**TASK TO COMPLETE**. Using the listing below, copy exactly the lines from the one containing "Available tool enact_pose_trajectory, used" to the one containing "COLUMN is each", both lines included, and no others.

BEGIN EXTRACTED INFORMATION

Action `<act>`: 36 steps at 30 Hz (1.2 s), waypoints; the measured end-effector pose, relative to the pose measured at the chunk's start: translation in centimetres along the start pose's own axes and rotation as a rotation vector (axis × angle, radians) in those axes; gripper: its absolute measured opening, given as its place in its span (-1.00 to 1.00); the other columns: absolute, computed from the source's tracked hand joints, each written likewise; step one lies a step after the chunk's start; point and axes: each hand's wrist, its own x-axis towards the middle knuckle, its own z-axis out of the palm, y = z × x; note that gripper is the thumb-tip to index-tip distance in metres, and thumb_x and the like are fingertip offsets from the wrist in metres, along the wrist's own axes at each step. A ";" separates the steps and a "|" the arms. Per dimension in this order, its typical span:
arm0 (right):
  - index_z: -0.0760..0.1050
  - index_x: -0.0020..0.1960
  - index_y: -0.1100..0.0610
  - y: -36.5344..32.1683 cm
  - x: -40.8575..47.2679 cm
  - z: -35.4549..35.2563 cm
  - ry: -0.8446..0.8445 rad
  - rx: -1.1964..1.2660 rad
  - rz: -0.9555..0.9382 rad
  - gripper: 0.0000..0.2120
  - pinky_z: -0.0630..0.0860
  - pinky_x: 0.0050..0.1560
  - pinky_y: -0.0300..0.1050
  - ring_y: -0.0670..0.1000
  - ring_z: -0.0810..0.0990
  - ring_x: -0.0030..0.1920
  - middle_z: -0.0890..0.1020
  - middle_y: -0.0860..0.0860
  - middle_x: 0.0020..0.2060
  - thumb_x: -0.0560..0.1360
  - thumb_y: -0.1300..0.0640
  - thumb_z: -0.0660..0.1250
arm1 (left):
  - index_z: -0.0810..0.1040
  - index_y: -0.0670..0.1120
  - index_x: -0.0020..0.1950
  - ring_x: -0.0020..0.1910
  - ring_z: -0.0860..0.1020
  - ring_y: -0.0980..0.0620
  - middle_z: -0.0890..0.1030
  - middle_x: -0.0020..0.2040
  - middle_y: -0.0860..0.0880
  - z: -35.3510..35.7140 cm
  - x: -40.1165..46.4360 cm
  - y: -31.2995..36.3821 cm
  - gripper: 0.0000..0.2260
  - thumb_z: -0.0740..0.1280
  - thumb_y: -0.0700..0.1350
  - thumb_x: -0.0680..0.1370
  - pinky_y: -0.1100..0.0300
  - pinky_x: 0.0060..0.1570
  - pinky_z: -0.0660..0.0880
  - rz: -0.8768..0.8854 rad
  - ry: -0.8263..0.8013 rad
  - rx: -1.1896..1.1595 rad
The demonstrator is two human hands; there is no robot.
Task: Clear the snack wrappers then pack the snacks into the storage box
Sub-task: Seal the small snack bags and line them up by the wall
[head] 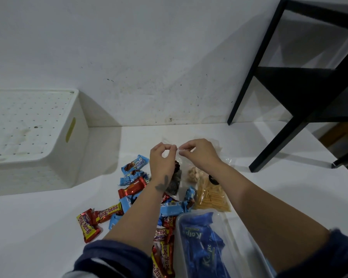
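1. Head view shows us our left hand [162, 157] and right hand [199, 152] raised together at the middle of the frame, each pinching the top edge of a clear plastic bag [178, 171]. We judge the fingertips are placed there either to pull the mouth apart or to seal it; we cannot tell which.
2. Dark ridged snacks sit in that bag just below the left hand, so holding it by the top keeps them from spilling.
3. Below and left of the hands, a loose heap of red Beng-beng bars [107, 214] and blue wrapped snacks [136, 164] lies on the white counter [38, 227], within easy reach for packing.
4. A packet of yellow sticks [211, 198] lies right of centre, under the right forearm.
5. At the lower right, a clear storage box [237, 233] already holds blue packets [203, 241], close to us so snacks drop straight in.
6. A white perforated bin [32, 137] stands at the left edge, well apart.
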 end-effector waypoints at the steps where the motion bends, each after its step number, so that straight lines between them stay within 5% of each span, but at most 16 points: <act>1: 0.67 0.04 0.14 0.0 0.0 0.0 0.001 0.025 0.010 -0.81 0.47 0.00 -0.18 -0.07 0.56 -0.08 0.69 0.03 -0.03 0.52 0.09 0.35 | 0.58 0.04 -0.18 0.30 0.41 -0.02 0.49 0.25 -0.06 0.0 0.0 -0.1 -0.87 0.30 0.01 0.54 0.00 0.32 0.36 -0.007 -0.001 -0.001; 9: 0.67 -0.07 0.11 0.3 1.7 1.1 0.062 0.017 0.143 -0.83 0.50 0.03 -0.13 0.01 0.61 0.00 0.70 0.02 -0.01 0.53 0.11 0.31 | 0.61 -0.06 -0.08 0.29 0.34 0.13 0.33 0.32 0.05 0.3 -0.5 0.0 -0.89 0.34 -0.04 0.54 0.22 0.18 0.26 -0.043 0.017 -0.074; 12: 0.66 -0.07 0.07 0.0 2.4 1.5 0.051 -0.036 0.125 -0.84 0.52 0.02 -0.12 0.00 0.62 0.01 0.69 -0.01 0.00 0.55 0.10 0.30 | 0.54 -0.04 0.03 0.32 0.31 0.13 0.32 0.35 -0.02 -0.3 -0.8 -0.6 -0.90 0.31 -0.07 0.56 0.36 0.15 0.23 0.075 0.013 0.022; 16: 0.64 0.03 0.06 0.1 2.7 1.0 0.095 0.033 0.059 -0.82 0.48 0.03 -0.16 0.00 0.60 0.05 0.67 0.00 0.05 0.56 0.06 0.28 | 0.31 0.05 0.39 0.33 0.28 0.12 0.20 0.46 -0.03 -2.4 -1.1 -4.0 -0.53 0.37 -0.02 0.52 0.20 0.29 0.30 0.165 -0.208 0.315; 18: 0.57 0.21 -0.02 0.9 2.2 1.5 0.107 0.063 0.031 -0.76 0.42 0.14 -0.19 0.02 0.52 0.20 0.52 0.05 0.26 0.58 0.02 0.24 | 0.27 0.05 0.45 0.33 0.38 0.01 0.25 0.45 -0.05 -3.2 -0.8 -5.5 -0.44 0.40 -0.11 0.51 0.08 0.33 0.36 0.132 -0.318 0.463; 21: 0.29 0.43 -0.21 2.3 0.2 3.6 0.079 0.107 0.097 -0.54 0.28 0.39 -0.10 0.09 0.19 0.48 0.00 0.05 0.52 0.59 0.12 0.24 | 0.35 0.05 0.42 0.25 0.51 -0.08 0.36 0.36 -0.05 -3.7 -0.3 -6.8 -0.48 0.36 -0.25 0.51 0.01 0.28 0.46 0.121 -0.318 0.514; 23: 0.23 0.45 -0.25 3.1 -1.3 5.4 0.092 0.186 0.133 -0.42 0.37 0.27 -0.22 0.08 0.25 0.45 -0.12 0.03 0.52 0.57 0.24 0.26 | 0.39 0.05 0.39 0.18 0.55 -0.07 0.40 0.31 -0.04 -3.7 0.0 -7.3 -0.49 0.32 -0.32 0.51 -0.01 0.25 0.48 0.118 -0.278 0.486; 25: 0.28 0.44 -0.20 3.4 -2.1 6.9 0.154 0.184 0.169 -0.43 0.39 0.12 -0.29 0.05 0.41 0.31 0.02 0.08 0.49 0.56 0.27 0.26 | 0.42 0.03 0.38 0.16 0.56 -0.05 0.42 0.28 -0.02 -3.6 0.0 -7.6 -0.49 0.32 -0.35 0.50 0.02 0.23 0.49 0.124 -0.237 0.480; 30: 0.28 0.43 -0.21 3.4 -1.8 9.9 0.131 0.049 0.268 -0.47 0.50 0.18 -0.06 0.08 0.53 0.13 0.43 0.06 0.25 0.56 0.19 0.26 | 0.45 0.01 0.37 0.12 0.58 0.02 0.46 0.26 0.05 -3.7 -0.3 -8.1 -0.48 0.33 -0.38 0.48 0.19 0.10 0.50 0.161 -0.162 0.438; 34: 0.31 0.41 -0.24 3.1 -0.1 9.5 0.109 0.142 0.319 -0.42 0.58 -0.18 -0.13 -0.03 0.58 -0.15 0.53 -0.02 0.30 0.55 0.31 0.22 | 0.46 0.02 0.36 0.13 0.57 0.02 0.45 0.28 0.06 -4.1 0.0 -8.0 -0.49 0.34 -0.37 0.48 0.16 0.11 0.52 0.195 -0.117 0.450; 36: 0.35 0.39 -0.23 2.5 1.1 8.9 0.109 0.131 0.290 -0.42 0.58 -0.17 -0.13 -0.01 0.60 -0.11 0.53 -0.01 0.30 0.54 0.32 0.24 | 0.45 0.03 0.37 0.12 0.57 0.05 0.45 0.25 0.07 -4.8 0.6 -7.5 -0.51 0.33 -0.35 0.50 0.18 0.13 0.53 0.209 -0.125 0.369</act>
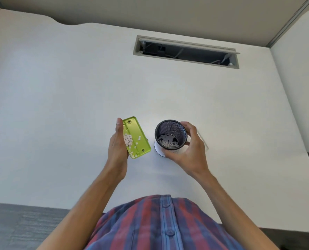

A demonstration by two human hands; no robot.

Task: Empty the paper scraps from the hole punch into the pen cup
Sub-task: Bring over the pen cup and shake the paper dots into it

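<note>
Looking from the head camera, the left hand holds the green hole punch tray with its open side up, and white paper scraps lie in it. The right hand grips the black mesh pen cup just beside it, above the white desk. Many scraps are already in the cup (I judge about half), so the rest must be tipped in.

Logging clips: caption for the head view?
Left hand holds scrap-strewn green hole punch; right hand grips pen cup.
</note>
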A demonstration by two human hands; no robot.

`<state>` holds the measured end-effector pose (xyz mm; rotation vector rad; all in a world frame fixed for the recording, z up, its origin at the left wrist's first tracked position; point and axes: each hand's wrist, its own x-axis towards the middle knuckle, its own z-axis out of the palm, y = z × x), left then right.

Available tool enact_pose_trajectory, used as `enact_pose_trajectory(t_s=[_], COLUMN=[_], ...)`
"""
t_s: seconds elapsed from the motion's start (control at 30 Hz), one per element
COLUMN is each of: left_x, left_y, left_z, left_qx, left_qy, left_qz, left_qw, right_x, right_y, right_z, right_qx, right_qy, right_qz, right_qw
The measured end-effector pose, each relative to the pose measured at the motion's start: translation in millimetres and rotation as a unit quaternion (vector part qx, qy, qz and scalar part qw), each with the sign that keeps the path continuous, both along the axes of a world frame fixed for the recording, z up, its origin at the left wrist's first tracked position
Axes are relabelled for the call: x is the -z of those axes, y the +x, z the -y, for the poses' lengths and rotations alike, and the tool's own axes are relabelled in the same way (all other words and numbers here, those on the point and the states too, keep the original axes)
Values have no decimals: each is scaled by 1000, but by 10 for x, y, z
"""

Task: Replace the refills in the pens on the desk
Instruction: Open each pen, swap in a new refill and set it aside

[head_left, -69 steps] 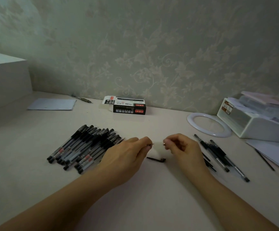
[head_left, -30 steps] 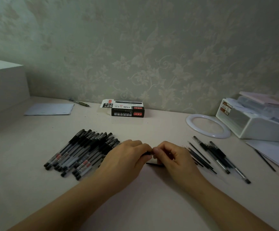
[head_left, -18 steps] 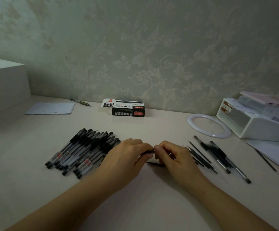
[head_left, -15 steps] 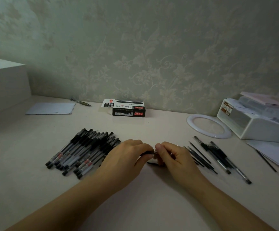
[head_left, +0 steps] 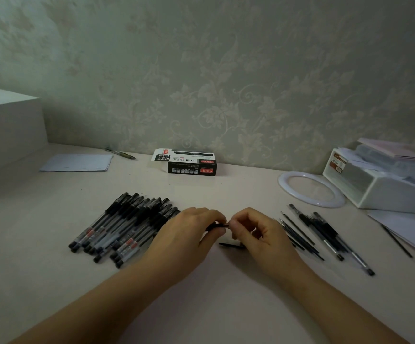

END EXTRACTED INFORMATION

**RESPONSE TO THIS TASK**.
Available tool enact_pose_trajectory, used as `enact_pose_trajectory(t_s=[_], COLUMN=[_], ...)`
"""
t_s: seconds elapsed from the motion's start (control at 30 Hz), one per element
COLUMN is each of: left_x, left_y, left_z, left_qx, left_qy, left_qz, left_qw, right_x, right_y, right_z, right_qx, right_qy, right_qz, right_qw

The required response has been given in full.